Venus Protocol, the largest lending platform on BNB Chain, was hit with a price manipulation attack on Sunday targeting the low-liquidity THE token, the native token of DeFi "super-app" Thena, leaving the protocol with an estimated $2.15 million in bad debt.

The attacker exploited THE's thin on-chain liquidity to run a classic oracle manipulation loop: deposit THE as collateral, borrow other assets, use the proceeds to buy more THE, and repeat as the time-weighted average oracle updated to reflect the pumped price. Venus had listed THE as collateral in its Core Pool.

THE's price was forced from roughly $0.27 to nearly $5, according to on-chain researcher Weilin Li, who first flagged the attack. The playbook mirrors the October 2022 Mango Markets exploit, a type of attack Li had modeled in a 2023 academic paper. Li told The Block that he noticed the attack after an automated program found a discrepancy between the price of THE on centralized and decentralized exchanges.
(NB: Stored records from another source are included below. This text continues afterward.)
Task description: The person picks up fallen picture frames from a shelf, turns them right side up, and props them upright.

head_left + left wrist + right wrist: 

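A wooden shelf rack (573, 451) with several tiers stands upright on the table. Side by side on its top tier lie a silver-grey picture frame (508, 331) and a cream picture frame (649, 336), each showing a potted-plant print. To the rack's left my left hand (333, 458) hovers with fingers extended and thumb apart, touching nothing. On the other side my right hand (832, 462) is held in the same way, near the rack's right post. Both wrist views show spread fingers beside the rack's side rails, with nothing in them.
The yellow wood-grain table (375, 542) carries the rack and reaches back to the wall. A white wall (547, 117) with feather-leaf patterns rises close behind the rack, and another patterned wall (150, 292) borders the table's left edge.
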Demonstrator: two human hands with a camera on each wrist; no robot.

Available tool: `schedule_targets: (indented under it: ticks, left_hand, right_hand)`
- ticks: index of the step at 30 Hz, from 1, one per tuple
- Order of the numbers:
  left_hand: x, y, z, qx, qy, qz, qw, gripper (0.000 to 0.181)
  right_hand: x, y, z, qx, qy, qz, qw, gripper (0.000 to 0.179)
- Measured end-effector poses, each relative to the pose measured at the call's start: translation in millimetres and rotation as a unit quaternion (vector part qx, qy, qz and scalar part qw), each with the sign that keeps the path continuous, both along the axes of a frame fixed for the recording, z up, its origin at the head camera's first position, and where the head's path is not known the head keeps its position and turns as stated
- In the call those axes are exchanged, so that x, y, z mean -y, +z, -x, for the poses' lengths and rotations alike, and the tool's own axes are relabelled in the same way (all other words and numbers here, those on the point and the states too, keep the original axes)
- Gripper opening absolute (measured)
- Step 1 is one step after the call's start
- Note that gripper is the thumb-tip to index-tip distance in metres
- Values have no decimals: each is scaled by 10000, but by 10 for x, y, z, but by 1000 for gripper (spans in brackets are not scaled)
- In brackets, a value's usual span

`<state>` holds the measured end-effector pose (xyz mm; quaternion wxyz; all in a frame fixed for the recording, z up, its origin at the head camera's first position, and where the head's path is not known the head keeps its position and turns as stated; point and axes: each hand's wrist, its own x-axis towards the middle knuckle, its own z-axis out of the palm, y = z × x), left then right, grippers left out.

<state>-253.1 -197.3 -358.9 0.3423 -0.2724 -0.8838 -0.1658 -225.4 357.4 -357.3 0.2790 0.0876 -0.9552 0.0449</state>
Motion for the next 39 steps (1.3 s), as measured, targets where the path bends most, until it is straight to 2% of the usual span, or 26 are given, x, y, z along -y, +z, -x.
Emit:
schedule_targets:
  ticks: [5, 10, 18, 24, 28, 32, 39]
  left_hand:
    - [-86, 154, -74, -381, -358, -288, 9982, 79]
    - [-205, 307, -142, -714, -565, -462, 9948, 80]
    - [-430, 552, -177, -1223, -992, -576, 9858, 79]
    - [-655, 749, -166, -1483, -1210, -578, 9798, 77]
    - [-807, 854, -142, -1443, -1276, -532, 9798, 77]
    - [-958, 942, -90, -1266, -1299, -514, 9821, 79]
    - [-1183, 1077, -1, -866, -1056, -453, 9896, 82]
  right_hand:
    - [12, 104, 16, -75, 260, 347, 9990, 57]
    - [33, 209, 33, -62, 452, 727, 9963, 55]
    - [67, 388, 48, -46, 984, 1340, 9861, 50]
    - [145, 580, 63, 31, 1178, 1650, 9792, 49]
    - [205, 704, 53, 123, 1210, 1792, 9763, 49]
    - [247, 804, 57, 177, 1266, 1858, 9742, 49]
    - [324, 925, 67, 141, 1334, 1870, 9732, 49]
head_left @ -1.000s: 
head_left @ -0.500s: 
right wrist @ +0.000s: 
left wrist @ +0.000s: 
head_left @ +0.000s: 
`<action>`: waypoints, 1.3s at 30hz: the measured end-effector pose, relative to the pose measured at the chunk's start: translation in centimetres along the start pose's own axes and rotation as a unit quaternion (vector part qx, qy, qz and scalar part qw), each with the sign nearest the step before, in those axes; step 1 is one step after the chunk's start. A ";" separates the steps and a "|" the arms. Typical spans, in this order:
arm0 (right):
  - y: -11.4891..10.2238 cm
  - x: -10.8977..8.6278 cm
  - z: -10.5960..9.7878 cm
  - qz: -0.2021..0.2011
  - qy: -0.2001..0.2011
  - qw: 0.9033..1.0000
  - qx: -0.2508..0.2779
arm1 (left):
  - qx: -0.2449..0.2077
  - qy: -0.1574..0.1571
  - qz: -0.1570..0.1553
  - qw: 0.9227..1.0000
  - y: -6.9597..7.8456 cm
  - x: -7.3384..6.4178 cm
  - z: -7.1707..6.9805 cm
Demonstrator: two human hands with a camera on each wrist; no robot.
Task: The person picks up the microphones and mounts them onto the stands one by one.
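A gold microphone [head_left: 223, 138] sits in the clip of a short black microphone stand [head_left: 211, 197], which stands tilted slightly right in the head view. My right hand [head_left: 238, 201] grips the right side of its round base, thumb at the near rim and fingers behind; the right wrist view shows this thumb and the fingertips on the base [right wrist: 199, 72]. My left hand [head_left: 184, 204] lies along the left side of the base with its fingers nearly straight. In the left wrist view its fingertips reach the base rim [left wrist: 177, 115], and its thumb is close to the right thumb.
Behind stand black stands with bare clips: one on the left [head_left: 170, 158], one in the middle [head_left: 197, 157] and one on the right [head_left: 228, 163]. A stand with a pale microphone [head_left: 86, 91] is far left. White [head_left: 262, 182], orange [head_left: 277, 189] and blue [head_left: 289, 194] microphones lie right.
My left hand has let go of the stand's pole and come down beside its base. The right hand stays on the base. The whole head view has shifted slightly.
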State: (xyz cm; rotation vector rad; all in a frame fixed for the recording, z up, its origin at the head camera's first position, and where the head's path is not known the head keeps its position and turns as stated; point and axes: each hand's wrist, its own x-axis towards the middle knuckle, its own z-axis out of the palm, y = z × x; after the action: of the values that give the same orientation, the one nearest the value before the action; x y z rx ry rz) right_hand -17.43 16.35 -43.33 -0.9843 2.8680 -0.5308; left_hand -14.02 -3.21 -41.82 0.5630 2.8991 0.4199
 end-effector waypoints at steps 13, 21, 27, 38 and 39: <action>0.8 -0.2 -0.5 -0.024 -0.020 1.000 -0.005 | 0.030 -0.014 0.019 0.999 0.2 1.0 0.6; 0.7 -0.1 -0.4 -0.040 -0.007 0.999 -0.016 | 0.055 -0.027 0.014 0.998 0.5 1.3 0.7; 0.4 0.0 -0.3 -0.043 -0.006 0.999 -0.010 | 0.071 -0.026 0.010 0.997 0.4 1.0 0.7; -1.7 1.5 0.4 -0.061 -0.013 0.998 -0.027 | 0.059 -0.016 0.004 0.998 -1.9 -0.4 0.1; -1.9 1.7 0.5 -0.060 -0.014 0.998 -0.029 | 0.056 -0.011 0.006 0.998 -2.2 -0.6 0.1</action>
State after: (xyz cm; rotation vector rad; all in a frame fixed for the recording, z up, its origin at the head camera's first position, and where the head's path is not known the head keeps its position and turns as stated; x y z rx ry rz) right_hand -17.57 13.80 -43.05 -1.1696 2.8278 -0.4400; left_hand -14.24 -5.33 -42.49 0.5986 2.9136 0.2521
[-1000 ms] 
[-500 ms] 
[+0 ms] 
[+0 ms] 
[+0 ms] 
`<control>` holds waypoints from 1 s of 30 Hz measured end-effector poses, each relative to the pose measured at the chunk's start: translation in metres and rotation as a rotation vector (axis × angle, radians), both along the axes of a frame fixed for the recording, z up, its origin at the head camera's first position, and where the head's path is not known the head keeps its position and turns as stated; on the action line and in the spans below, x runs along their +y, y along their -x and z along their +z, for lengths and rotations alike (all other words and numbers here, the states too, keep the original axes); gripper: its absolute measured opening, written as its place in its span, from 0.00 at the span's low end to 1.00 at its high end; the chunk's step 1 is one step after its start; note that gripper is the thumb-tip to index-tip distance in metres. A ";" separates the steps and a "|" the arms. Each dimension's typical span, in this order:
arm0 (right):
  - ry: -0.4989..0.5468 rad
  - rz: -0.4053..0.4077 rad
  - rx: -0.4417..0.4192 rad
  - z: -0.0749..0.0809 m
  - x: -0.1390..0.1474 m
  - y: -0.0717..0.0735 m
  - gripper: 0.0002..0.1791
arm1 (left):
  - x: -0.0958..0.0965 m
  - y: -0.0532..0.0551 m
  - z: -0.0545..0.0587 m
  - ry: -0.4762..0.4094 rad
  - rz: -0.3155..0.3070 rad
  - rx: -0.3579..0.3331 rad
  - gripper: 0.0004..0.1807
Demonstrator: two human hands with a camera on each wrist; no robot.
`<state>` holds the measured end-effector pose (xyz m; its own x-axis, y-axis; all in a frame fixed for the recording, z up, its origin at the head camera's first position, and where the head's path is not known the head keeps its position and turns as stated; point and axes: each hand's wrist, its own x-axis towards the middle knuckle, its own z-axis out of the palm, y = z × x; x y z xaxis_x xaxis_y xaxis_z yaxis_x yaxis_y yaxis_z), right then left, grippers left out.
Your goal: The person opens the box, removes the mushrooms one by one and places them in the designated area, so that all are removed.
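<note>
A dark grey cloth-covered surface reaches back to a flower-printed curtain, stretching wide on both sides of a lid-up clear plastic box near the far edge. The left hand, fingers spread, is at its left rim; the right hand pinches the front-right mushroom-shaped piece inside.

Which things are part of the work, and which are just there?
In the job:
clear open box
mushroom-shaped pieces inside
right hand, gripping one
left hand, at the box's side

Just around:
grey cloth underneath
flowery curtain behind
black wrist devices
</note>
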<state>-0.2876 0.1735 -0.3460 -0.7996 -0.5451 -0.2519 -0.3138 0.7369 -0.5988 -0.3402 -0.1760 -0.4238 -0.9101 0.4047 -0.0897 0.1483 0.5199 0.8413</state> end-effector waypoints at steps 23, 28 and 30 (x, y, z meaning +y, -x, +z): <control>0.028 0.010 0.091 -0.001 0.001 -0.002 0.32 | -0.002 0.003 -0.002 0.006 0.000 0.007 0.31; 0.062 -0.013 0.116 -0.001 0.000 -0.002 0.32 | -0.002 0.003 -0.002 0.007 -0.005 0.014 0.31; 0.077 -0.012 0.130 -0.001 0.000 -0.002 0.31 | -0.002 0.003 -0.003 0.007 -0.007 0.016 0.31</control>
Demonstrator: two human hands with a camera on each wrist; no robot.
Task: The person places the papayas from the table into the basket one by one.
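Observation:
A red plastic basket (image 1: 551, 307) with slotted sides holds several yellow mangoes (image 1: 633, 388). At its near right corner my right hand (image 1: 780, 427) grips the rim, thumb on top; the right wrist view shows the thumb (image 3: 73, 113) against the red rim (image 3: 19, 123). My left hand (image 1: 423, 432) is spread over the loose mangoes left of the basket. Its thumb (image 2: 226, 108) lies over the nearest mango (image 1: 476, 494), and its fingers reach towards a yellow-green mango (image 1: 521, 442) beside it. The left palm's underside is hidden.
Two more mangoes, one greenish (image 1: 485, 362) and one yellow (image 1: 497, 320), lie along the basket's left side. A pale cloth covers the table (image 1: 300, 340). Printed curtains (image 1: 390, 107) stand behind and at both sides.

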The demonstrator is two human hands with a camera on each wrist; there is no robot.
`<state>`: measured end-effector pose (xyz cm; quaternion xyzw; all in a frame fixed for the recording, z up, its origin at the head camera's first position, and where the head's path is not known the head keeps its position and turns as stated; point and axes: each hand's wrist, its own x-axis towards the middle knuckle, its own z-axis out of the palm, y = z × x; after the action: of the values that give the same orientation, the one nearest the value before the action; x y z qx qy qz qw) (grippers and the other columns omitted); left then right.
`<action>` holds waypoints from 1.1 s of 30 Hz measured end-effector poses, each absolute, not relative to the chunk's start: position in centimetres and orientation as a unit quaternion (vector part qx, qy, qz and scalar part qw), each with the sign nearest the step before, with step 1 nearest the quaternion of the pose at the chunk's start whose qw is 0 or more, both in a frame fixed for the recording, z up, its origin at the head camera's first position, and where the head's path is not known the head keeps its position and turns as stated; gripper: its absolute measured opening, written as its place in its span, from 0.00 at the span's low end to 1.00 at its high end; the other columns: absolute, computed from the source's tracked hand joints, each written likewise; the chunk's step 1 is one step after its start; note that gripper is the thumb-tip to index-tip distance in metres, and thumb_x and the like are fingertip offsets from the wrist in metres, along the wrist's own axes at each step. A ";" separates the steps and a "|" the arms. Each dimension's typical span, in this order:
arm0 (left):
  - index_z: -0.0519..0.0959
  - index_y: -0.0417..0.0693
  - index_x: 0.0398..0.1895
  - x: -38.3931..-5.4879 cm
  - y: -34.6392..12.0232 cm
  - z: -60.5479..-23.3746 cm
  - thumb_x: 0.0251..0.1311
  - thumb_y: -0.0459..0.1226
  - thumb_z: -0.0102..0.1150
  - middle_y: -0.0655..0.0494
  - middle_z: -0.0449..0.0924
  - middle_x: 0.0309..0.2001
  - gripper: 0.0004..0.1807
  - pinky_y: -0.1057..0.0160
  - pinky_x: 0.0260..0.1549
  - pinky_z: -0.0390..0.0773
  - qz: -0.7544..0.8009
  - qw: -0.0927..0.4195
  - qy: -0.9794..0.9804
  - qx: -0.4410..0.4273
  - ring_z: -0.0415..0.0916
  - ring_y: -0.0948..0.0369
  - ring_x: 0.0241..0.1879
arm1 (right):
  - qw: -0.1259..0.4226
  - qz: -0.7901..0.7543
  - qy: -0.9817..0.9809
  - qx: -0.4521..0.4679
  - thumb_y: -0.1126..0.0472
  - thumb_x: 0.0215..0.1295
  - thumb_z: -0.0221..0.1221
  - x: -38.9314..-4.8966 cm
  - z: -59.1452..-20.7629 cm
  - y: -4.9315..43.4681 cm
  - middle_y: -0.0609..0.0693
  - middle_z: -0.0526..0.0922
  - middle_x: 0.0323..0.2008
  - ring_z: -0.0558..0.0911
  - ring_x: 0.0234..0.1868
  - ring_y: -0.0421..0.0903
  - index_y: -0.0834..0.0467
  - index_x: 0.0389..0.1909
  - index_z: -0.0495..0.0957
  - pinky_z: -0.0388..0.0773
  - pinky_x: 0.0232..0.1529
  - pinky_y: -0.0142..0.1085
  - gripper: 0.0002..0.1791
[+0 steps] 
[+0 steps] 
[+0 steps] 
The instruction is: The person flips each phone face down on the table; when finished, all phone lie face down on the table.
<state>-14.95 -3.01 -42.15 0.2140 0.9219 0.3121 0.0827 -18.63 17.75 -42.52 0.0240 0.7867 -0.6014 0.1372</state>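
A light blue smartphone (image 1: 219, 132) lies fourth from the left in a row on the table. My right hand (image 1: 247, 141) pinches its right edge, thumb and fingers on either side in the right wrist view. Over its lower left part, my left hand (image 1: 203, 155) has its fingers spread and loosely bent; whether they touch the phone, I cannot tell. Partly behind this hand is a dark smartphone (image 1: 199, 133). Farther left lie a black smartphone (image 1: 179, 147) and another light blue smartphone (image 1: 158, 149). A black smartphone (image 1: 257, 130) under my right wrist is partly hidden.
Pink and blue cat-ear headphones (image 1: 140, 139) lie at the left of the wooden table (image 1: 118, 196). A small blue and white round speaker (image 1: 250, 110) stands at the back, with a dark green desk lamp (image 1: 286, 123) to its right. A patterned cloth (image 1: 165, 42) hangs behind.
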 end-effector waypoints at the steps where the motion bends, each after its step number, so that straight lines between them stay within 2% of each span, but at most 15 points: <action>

To scale the attack beyond Venus's supply cap on THE, the attacker used a donation attack, directly transferring THE tokens to the vTHE contract rather than depositing through normal minting. This inflated the exchange rate recognized by the protocol, effectively bypassing the cap.

Venus acknowledged "unusual activity" in the THE pool in a post on X, promising updates as the protocol's investigation continues. 

The attacker may have blown up

After an initial round of borrowing, Venus's time-weighted average oracle had updated THE's price to roughly $0.50, still well below the pumped spot price but nearly double THE's pre-attack level. The attacker attempted to push further, continuing to buy THE with borrowed assets. But sell pressure overwhelmed the effort. The attacker's health factor dropped to nearly 1, triggering liquidation.

With roughly $30 million in notional collateral but virtually no market depth to absorb a sale, THE was dumped into an empty order book. The price collapsed to roughly $0.24 after liquidation, below its pre-attack level.

Li said the attacker likely made almost nothing on-chain and may have lost money, though he noted the attacker could have held offsetting perpetual futures positions on external venues. "From onchain analysis, he almost didn't profit," Li told The Block. (Li said he made about $15,000 with his own short on a perpetual futures contract tracking the price of THE.) 

Blockchain analyst EmberCN pegged the bad debt at about $2.15 million in outstanding loans, with $1.18 million worth of CAKE and $1.84 million worth of THE. EmberCN noted that the attacking address received 7,400 ETH in initial funding from crypto mixer Tornado Cash.

"In summary, he borrowed 9.92 million U to stir things up, but the assets borrowed from Venus were only worth $5.07 million," an English translation of EmberCN's post reads. "Onchain alone, it doesn't look profitable, but I suspect he dominated the THE downturn through on-chain liquidations to profit from his positions on the CEX."

A pattern of bad debt

The incident adds to a long history of losses for Venus. Price manipulation of Venus's own XVS token in 2021 left it with over $95 million in bad debt. The protocol took on $14 million in bad debt from the Terra/LUNA collapse in 2022, and was caught up in the BNB Chain bridge hack later that year when stolen BNB was used to borrow $150 million in stablecoins.

A donation attack on Venus's ZKSync deployment in February 2025 caused over $700,000 in bad debt through nearly identical mechanics. A separate $13.5 million phishing attack targeting a Venus user in September 2025 also forced the protocol to pause operations and pass an emergency governance vote.

The donation attack vector used in Sunday's exploit is a known vulnerability in Compound-forked lending protocols and had been discussed in Venus's own Code4rena security audit, but the team disputed the finding at the time, arguing that donations were supported behavior with no negative side effects.

Venus Protocol did not immediately respond to a request for comment.